In the last four years, I’ve received hundreds of successful case studies via e-mail, and more than 1,000 new businesses were created during a recent Shopify competition, but I’ve presented only a handful of a case studies. Here are a few dozen we’ve covered:

How to Sell 10,000 iPad Cases at $60 Each (and Other Lessons Learned)

18 Real-World Lifestyle Design Case Studies [VIDEOS]

In this post, I’ll showcase four successful muses inspired by The 4-Hour Workweek, including lessons learned, what worked, and what didn’t…

In the comments, please let me know: Is this helpful, and would you like more of these posts? What’s missing? If you’d like to submit your own muse for being highlighted, please see the end of this post.

All suggestions are welcome, and I hope you enjoy these as much as I did.

“EarPeace” by Jay Clark

Describe your muse in 1-3 sentences.

EarPeace improves any loud live music or nightlife experience. EarPeace is high fidelity hearing protection that turns down the volume without distorting the sound, it’s virtually invisible, comfortable, reusable, and comes in fantastic packaging.

What is the website for your muse?

http://www.earpeace.com

How much revenue is your muse currently generating per month (on average)?

$5,000 – $10,000 per month

How did you decide on this muse?

My muse solved my problem. I spent carnival in Port of Spain with my beautiful Trinidadian girlfriend and danced for days in costume next to tractor trailers converted to giant rolling speaker stacks. We recovered in Tobago and the ringing in my ears was louder than the waves. I turned to her and asked if she had ever seen ‘stylish’ hearing protection. She hadn’t. Right then I found my muse.

After all the research, I was confident I could inexpensively design a better product, deliver superior marketing, and construct an infrastructure that would run itself. EarPeace solved the three major problems that people have with hearing protection – it destroys sound quality, looks stupid, and isn’t comfortable. When you use EarPeace, live music is crystal clear (you can even hear your friends), people can’t see you wear it (color of your skin and very low profile), and they are very comfortable (and reusable – high value!). I could also wrap it in beautiful packaging and keep a reasonable margin. And, it’s small, inexpensive to ship, and easy to maintain inventory. EarPeace has proven itself a winner.

What ideas did you consider but reject, and why?

I was on the verge of opening a yoga studio in Amsterdam. In January 2008, I flew to Amsterdam to do the final walk-throughs, meetings with business attorneys, real estate agents, real estate attorneys, pay roll processors, personnel managers, accountants, special accountants, other people to help me stay in code for the byzantine list of regulations around hiring people and paying them, and the list goes on… TO OPEN A YOGA STUDIO (insert total exasperation). I read half of “The 4-Hour Workweek” on the way out, and the other half on the way home. I knew right then that the yoga studio (especially in Amsterdam) was not the way. I spent the first two weeks of October 2008 in southern China doing factory tours for EarPeace.

What were some of the main tipping points (if any) or “A-ha!” moments? How did they come about?

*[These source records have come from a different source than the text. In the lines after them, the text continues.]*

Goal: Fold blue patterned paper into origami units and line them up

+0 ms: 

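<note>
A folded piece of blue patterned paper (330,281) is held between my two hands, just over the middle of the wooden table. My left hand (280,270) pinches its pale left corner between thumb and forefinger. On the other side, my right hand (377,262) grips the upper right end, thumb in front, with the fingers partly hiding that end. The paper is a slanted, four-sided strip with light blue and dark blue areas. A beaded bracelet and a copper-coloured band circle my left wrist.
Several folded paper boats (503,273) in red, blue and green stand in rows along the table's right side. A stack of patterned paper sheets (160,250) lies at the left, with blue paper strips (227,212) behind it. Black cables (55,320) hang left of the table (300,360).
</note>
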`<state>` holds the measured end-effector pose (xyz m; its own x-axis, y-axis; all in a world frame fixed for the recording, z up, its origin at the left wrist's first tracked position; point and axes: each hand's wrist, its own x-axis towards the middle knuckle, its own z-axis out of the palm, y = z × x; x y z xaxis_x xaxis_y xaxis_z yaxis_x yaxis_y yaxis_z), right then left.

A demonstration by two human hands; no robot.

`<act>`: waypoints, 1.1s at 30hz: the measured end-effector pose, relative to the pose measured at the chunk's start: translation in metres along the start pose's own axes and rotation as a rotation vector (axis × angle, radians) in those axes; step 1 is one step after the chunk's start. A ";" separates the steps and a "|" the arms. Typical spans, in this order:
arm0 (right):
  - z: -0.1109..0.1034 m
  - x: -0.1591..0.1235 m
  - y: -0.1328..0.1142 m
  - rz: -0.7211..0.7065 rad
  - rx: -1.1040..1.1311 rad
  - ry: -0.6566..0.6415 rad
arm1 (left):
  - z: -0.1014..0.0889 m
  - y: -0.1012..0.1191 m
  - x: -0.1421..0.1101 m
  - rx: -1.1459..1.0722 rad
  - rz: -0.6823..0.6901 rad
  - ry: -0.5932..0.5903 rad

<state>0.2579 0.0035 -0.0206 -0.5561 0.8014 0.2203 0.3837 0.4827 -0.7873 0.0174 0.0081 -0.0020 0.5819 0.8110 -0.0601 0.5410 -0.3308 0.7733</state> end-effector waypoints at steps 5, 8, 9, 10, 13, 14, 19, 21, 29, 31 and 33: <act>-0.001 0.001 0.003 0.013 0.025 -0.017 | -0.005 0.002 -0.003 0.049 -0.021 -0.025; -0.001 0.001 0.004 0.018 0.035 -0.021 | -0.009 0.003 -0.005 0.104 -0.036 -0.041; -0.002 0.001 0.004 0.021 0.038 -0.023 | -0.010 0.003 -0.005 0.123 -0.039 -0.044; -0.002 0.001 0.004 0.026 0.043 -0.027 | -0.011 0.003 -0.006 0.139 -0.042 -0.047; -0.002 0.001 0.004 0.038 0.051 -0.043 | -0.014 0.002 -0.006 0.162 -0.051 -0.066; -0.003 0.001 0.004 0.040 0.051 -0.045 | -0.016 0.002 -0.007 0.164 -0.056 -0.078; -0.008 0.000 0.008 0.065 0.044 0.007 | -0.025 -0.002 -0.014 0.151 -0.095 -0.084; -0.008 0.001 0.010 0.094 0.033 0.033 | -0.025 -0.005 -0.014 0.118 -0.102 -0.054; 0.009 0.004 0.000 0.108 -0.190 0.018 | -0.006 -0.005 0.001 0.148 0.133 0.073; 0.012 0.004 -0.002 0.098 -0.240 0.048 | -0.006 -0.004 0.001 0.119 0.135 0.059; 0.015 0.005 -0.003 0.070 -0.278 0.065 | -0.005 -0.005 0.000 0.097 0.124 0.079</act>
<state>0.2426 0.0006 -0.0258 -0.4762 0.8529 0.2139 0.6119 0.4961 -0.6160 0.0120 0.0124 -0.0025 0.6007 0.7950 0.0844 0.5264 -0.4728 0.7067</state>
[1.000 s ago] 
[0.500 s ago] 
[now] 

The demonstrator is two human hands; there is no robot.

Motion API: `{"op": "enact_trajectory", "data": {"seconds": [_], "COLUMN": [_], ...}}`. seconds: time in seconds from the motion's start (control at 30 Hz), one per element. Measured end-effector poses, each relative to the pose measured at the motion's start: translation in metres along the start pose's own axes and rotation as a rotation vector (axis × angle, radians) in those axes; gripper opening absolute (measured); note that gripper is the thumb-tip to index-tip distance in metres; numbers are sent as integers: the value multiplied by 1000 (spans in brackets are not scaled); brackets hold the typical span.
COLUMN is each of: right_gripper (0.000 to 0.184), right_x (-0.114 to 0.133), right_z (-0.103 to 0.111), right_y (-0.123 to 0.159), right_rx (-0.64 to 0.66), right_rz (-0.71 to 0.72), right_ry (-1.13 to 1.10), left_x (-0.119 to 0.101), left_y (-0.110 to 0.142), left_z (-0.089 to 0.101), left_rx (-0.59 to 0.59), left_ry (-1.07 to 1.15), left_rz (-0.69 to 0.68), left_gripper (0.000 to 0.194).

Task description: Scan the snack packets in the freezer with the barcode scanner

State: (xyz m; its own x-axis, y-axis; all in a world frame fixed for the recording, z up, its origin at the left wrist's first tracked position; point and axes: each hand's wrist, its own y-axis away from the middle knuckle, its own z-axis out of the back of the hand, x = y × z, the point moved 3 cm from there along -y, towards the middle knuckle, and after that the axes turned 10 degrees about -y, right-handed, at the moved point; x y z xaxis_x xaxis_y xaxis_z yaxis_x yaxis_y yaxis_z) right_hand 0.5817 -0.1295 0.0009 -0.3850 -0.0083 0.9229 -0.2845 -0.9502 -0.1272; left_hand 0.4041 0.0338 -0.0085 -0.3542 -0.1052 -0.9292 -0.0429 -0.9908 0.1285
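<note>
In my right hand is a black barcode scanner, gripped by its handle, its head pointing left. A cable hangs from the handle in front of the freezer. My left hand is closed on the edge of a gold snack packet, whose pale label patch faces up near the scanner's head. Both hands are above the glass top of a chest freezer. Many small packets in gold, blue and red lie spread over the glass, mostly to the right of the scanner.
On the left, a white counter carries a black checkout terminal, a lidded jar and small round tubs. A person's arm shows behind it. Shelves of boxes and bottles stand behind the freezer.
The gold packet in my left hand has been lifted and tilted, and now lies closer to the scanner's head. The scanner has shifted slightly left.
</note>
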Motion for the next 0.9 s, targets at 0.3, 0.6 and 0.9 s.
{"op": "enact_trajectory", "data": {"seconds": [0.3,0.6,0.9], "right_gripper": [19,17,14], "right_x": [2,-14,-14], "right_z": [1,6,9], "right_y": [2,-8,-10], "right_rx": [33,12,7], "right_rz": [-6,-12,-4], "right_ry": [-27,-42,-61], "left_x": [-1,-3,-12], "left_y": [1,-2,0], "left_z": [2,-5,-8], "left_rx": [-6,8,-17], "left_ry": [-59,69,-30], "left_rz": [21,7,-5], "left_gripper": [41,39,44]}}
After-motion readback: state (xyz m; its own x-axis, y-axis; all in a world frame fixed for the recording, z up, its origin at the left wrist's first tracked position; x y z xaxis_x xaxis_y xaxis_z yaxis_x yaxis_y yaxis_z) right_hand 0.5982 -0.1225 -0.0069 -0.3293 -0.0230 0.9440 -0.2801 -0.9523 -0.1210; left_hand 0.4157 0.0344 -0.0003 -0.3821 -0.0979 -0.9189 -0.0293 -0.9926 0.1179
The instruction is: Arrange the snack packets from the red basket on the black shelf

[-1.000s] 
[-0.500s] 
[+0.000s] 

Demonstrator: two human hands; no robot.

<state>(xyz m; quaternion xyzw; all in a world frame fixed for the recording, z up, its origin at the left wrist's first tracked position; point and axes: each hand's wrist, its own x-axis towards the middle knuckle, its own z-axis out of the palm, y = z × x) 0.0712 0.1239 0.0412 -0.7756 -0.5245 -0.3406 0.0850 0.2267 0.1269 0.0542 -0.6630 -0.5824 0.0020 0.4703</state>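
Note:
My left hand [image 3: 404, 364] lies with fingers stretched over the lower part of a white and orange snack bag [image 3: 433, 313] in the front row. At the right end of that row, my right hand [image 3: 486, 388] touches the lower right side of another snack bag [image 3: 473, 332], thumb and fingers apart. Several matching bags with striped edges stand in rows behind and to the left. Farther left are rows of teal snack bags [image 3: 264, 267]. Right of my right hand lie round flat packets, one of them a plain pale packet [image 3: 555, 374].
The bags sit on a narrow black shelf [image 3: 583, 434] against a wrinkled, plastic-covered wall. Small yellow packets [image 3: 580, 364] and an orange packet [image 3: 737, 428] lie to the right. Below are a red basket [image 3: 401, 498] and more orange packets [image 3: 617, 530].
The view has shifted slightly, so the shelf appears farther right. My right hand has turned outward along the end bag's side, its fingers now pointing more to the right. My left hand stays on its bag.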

The main A-ha moment was the realization that I couldn’t be tied down to a space. A yoga studio (as much as I love my practice) makes you immobile. I grew up overseas and the wanderlust is still strong. I have to run my business from anywhere. EarPeace allowed me to do that.

The other tipping points were making the right decisions about staying tethered to the corporate mother ship. Overdoing it on vacation and taking as much unpaid leave as possible were critical.

What were your biggest mistakes, or biggest wastes of time/money?

Over-ordering inventory. This was the biggest mistake. As soon as you get your first run of product, you are already tweaking it and making it better. Bargain and promise the moon on future sales, and keep the inventory low. On the second order (blister packed EarPeace for venues), I over did it. Thank BUDDHA the initial run of boxed EarPeace for internet sales are still almost perfect.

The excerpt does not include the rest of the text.